You're likely to inherit an individual retirement account during one of the worst times in your life: when a loved one passes away. But even during this difficult time, it's important to pay attention to the inherited IRA rules and deadlines so you can best avoid taxes and penalties on the inheritance your family member left behind.
Here's how to make the most of an inherited IRA:
-- Remember the first required minimum distribution.
-- Pay attention to the 10-year rule for inherited IRA distributions.
-- Find out if you qualify for an exception to the 10-year rule.
-- Take care to minimize taxes.
-- Label the account correctly.
-- Consider separating accounts.
Remember the First Required Minimum Distribution
If the deceased owner of the IRA account has already been taking retirement account distributions, you must continue that distribution schedule until the end of the calendar year. "If dad was taking distributions, you have to make sure that dad takes his final distribution in the year of his death, otherwise there is a 50% penalty on the amount he was supposed to take," says Joseph Harowski, a certified financial planner and president of Smart Choice Financial Planning in St.

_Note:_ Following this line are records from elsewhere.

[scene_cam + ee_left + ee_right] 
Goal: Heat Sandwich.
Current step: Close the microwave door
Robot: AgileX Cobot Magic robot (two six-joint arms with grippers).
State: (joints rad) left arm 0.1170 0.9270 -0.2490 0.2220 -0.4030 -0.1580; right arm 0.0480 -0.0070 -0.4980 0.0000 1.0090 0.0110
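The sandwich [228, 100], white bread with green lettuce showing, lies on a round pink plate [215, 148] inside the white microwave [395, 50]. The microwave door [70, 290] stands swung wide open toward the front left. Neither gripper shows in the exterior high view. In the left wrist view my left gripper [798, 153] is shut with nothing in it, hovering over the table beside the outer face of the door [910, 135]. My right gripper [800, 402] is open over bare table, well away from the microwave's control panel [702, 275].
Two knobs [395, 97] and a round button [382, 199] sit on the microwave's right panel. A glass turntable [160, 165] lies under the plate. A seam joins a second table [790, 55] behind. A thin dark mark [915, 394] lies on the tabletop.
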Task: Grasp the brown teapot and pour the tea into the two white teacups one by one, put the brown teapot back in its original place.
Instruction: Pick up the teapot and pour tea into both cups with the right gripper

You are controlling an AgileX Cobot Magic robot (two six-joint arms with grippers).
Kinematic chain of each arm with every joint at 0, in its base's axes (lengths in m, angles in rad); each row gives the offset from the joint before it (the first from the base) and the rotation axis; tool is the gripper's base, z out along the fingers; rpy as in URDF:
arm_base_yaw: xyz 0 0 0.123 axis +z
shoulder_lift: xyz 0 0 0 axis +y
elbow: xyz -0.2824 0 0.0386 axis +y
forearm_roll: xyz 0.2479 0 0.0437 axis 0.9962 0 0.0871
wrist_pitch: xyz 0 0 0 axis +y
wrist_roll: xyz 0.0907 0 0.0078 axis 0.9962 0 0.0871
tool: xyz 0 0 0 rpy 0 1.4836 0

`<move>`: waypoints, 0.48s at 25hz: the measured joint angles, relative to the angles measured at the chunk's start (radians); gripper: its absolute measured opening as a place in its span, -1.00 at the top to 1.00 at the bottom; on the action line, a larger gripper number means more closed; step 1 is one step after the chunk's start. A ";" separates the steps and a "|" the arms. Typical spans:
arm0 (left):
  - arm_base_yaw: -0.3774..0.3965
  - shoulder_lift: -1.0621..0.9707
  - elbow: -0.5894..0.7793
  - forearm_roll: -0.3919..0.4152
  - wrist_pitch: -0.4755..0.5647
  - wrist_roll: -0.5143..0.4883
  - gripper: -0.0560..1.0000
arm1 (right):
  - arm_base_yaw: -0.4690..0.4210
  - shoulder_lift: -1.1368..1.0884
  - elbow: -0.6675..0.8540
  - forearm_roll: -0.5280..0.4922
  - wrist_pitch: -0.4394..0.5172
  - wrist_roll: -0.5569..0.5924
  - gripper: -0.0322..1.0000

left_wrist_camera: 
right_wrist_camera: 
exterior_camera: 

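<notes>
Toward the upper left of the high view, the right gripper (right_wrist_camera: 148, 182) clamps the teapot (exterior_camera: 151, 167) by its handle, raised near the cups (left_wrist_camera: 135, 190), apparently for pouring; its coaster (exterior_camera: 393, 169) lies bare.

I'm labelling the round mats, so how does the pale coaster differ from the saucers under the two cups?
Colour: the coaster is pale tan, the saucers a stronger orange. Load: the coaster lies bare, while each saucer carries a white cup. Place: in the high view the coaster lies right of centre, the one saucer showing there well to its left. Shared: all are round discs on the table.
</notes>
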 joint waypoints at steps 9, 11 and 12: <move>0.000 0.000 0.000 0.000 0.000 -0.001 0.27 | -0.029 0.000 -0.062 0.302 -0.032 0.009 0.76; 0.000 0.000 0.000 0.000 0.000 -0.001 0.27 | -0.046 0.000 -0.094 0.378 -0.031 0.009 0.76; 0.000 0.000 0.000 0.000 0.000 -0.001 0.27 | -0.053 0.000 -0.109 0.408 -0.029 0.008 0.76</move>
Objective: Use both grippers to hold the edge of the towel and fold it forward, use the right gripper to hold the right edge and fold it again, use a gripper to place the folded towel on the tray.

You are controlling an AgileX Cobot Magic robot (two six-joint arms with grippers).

John, Indiana. Income tax will be due on each traditional IRA withdrawal.
The 10-Year Rule for Inherited IRA Distributions
If the IRA owner died on or after Jan. 1, 2020, you may be required to withdraw the entire account balance within 10 calendar years of the account owner's death and pay income tax on each distribution. "There is no requirement for how much you need to take in each of those 10 years," says Leah Coleman, a certified financial planner and founder of Orchard Financial Group in Austin, Texas. "You could distribute all at once or take a little each year, but the account must be empty by the end of the 10th year following the year of inheritance."
Exceptions to the Inherited IRA 10-Year Rule
There are several exceptions to the IRA 10-year rule, including for a surviving spouse, minor child, disabled or chronically ill beneficiary, or a beneficiary who is within 10 years of age of the original IRA owner. These beneficiaries may be able to receive more time to draw down the account and pay the resulting tax bill.
For example, when you inherit an IRA from a spouse, you can transfer the IRA balance into your own account and delay distributions until after you turn age 72. "Surviving spouses can simply roll the IRA into their name and treat it as their own," says Patrick Dinan, a certified financial planner and president of Impact Fiduciary in Glendale, California.
Minor children must start required minimum distributions from an inherited IRA, but don't become subject to the 10-year rule until they reach the "age of majority," which is 18 in most states. Disabled beneficiaries and those within 10 years of age of the original account owner have the option to stretch required withdrawals over their lifetime.
Minimize Taxes on Inherited IRA Distributions
The timing of your inherited IRA distributions will determine how much tax is due on withdrawals from the account. For some people, it can be a smart tax move to gradually draw down the account over the 10-year period to avoid a large tax bill in a single year and potentially being bumped into a high tax bracket.
"For a typical W2 employee, this may mean taking small distributions annually until the inherited account has been fully liquidated," says Nick Foy, a certified financial planner and founder of Greenway Wealth Advisors in Charlotte, North Carolina.
However, you could also reduce your inherited IRA tax bill by withdrawing the bulk of the funds during a low earning year. Coleman says, "If you will have some years of lower income, plan to take the distributions in those years. For example, if you were going to retire in five years, wait to start distributing from the account until you are retired. This gives you five years to distribute the account at a potentially lower tax bracket."
Label the Account Correctly
The money in an inherited IRA can be moved to a new financial institution without incurring taxes or penalties if you make a trustee-to-trustee transfer into another IRA that is set up and maintained in the name of the deceased IRA owner for the benefit of the beneficiary. You will need to take distributions from the new IRA using the same beneficiary distribution rules as under the old IRA.
Consider Separating Accounts
If an IRA account has multiple beneficiaries, an IRA can be split into separate accounts for each beneficiary. Splitting the account allows each individual beneficiary to decide how to invest the proceeds. It can be especially beneficial to separate accounts if one or more of the beneficiaries qualifies for one of the exceptions to the 10-year withdrawal rule.